UNAIR NEWS – Elephant Herpesvirus mendominasi sebagai penyebab kematian misterius anak gajah di dunia konservasi. Yakni, Elephant Herpesvirus jenis Elephant endotheliotropic herpesviruses (EEHV) or Elephantid betaherpesvirus 1 (ElHV-1). Tingkat mortalitas pada anak gajah yang terinfeksi mencapai 80 persen kejadian.
Saat menajdi pemateri, Christopher Stremme DVM mengatakan anak gajah yang mati secara mendadak sebetulnya telah menunjukkan gejala. Beberapa symptom ringan yang harus menjadi perhatian adalah kekurangan nafsu makan dan inkoordinasi gerakan. Secara fisik anak gajah akan terlihat normal, padahal secara nyata virus tersebut telah merusak organ dalam anak gajah.
“Jika dilakukan pembedahan, kita dapat menemukan jantung, lambung, hingga otak telah rusak akibat mengalami hemoragi (pendarahan, red),” katanya.
Diagnosa Infeksi
Christopher mengungkapkan diagnosa pada anak gajah yang suspect adalah menggunakan PCR dengan spesifik primer. Bila gajah mengalami kematian, tim kesehatan hewan konservasi harus melakukan pemeriksaan forensik secara post mortem untuk mengetahui penyebab utama kematian. Post Mortem diambil sampel dari jaringan yang memiliki kelainan konsistensi maupun bentuk untuk pengecekan lebih lanjut.
“Sampel dapat disimpan dalam paling lama 6 bulan dalam suhu minus 20 derajat celcius, direndam alkohol 95 persen, maupun formalin 8-10 persen,” jelasnya.
Tindakan Perawatan
Anak gajah yang terkena Elephant Herpesvirus akan mengalami kekurangan cairan di dalam saluran darah. Upaya perawatan awal yang harus dilakukan adalah dengan mengisi volume cairan lewat intravena ataupun rektal menggunakan larutan NaCl fisiologis. Ditambah dengan terapi antiviral dengan penggunaan Famciclovir sesuai dosis.
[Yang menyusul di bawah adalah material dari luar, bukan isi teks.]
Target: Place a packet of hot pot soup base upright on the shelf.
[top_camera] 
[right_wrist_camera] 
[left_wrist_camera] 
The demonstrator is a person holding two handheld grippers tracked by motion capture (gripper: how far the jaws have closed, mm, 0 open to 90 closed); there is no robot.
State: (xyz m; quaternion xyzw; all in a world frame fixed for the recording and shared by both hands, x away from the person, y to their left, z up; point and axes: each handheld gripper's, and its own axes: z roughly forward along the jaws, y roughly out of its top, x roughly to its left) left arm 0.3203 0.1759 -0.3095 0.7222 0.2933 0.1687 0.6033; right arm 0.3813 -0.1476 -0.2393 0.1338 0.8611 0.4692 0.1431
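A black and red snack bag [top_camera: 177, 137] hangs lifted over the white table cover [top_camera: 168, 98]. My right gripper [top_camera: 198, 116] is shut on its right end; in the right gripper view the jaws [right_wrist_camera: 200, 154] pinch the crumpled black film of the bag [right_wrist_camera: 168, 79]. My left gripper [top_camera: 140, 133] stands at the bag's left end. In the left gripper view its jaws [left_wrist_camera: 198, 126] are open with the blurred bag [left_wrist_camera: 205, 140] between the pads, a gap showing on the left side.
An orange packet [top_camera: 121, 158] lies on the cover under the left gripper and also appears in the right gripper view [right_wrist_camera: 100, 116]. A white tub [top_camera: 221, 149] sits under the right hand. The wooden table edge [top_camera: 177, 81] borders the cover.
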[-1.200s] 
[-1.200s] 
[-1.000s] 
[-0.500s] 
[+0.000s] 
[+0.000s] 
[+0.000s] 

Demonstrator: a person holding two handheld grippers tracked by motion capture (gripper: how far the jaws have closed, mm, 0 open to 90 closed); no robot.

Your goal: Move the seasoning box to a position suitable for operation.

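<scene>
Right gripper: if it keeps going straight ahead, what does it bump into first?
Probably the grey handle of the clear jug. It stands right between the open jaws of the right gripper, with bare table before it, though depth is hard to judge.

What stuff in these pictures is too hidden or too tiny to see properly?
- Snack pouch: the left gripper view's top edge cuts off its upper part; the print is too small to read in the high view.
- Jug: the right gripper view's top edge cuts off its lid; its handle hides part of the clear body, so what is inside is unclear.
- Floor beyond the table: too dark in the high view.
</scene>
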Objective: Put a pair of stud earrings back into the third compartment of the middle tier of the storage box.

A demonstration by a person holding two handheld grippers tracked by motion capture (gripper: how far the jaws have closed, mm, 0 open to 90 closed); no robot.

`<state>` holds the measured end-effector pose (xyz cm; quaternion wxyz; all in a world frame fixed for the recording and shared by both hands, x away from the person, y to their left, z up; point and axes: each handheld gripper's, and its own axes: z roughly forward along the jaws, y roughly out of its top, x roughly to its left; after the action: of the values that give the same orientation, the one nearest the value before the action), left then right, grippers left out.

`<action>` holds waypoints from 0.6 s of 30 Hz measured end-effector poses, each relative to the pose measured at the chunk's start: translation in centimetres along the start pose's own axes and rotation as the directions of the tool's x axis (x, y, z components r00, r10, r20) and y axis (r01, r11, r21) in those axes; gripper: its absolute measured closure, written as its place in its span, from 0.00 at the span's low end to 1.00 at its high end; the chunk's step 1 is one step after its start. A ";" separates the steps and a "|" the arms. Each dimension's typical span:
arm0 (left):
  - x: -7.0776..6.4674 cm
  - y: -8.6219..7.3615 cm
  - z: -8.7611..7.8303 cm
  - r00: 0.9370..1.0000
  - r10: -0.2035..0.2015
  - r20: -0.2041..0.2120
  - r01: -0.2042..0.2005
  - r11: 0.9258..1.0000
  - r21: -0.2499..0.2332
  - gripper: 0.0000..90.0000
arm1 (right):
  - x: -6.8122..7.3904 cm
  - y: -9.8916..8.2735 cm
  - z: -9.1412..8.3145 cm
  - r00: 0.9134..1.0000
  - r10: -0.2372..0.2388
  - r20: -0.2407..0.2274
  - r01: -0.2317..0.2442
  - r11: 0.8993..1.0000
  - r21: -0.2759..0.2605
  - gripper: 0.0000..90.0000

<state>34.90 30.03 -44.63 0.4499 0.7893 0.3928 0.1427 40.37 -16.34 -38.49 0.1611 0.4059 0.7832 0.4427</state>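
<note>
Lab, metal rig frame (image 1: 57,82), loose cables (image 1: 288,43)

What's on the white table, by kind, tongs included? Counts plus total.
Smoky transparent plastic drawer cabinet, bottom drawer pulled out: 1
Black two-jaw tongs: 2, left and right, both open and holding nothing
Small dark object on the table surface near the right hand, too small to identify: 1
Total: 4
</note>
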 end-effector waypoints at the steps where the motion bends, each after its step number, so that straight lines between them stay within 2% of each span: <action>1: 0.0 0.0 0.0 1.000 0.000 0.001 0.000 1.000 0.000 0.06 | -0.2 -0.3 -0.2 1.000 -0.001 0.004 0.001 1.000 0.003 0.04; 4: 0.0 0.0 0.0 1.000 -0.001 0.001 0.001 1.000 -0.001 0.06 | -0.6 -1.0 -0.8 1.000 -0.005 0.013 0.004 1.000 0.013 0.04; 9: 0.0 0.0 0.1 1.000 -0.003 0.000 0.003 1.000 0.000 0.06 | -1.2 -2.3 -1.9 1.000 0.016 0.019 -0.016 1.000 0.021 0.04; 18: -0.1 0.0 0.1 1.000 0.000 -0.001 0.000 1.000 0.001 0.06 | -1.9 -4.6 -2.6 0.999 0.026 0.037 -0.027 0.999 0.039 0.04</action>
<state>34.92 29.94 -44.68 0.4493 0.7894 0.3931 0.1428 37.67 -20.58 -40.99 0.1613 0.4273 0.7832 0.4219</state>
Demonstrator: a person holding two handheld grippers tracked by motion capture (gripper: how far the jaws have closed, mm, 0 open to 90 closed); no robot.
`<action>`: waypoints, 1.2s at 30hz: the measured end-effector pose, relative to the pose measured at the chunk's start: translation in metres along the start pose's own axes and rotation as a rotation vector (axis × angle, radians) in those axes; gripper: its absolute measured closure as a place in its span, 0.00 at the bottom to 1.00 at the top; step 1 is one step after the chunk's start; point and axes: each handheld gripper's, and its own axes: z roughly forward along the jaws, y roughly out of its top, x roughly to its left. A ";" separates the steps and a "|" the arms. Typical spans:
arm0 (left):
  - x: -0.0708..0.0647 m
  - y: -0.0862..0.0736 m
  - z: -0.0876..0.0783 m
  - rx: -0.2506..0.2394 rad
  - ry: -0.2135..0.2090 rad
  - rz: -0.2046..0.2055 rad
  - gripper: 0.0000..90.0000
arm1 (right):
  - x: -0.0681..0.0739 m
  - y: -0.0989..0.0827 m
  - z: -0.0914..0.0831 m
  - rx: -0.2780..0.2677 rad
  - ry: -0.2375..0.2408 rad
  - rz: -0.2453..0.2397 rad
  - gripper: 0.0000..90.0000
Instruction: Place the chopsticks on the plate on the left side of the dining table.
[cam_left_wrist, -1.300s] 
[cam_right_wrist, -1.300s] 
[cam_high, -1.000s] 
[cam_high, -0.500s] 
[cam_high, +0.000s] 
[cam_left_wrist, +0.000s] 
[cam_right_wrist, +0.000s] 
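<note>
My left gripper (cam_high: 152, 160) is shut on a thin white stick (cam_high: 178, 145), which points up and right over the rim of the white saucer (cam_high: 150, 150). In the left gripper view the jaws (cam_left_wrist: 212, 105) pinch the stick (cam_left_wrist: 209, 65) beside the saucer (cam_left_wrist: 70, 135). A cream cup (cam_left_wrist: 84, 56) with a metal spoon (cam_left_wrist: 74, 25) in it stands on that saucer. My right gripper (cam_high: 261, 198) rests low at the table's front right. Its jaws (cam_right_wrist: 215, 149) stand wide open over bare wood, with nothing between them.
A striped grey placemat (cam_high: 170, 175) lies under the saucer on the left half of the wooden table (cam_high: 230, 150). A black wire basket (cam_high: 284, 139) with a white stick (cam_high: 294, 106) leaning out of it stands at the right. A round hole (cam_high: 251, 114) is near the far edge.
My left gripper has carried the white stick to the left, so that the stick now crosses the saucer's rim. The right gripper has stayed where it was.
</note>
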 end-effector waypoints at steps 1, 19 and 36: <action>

“Penyebab kematian paling utama dari Elephant Herpesvirus karena kehilangan cairan dari pembuluh darah,” tuturnya.

Tindakan Perawatan
Belum ada vaksin yang efektif untuk Elephant Herpesvirus, sehingga dalam upaya konservasi gajah pawang maupun tim veteriner perlu melakukan pengecekan kesehatan secara berkala. Pengecekan auskultasi dapat dilakukan untuk anak gajah dibawah 1 ton, selebihnya dinding abdomen terlalu tebal untuk ditembus oleh stetoskop. Bagian penting lain yang dapat dilihat secara visual adalah pengecekan mulut.
“Minimal sekali seminggu mengecek lesi maupun ptechie dari mulut. Setiap auskultasi jantung dalam kondisi dan waktu yang sama lebih dari 1 ton dinding abdomen terlalu tebal,” ujarnya.
Pengecekan laboratorium sederhana yang harus rutin dilakukan adalah dengan reguler mengambil sampel darah untuk mengukur hematokrit. Jika indikator hematokrit naik maka cairan darah berkurang. Selain itu, bila ditemukan gejala sekecil apapun, tim konservasi maupun veteriner perlu waspada. Dugaan tersebut harus disikapi dengan tindakan pengobatan awal. Jangan menunggu hingga terjadi kebocoran pembuluh darah (hemorrhagic disease).
“Awas bila ada gejala ringan yang nampak. Kita juga harus sense jika anak gajah ada perubahan perilaku. Jangan ditunggu pengobatan saat parah karena perkembangan penyakit cepat dan tiap menit sangat berarti,” tutupnya.
Dalam Kuliah Umum IV (Wild) dari Kelompok Minat Profesi Veteriner Pet and Wild Animal (KMPV PW) Fakultas Kedokteran Hewan (FKH) Universitas Airlangga dengan bertemakan “Elephant Herpesvirus” yang diselenggarakan pada Rabu (6/9/2023). Kegiatan tersebut diikuti oleh berbagai mahasiswa kedokteran hewan dari jenjang sarjana hingga profesi melalui platform zoom meeting.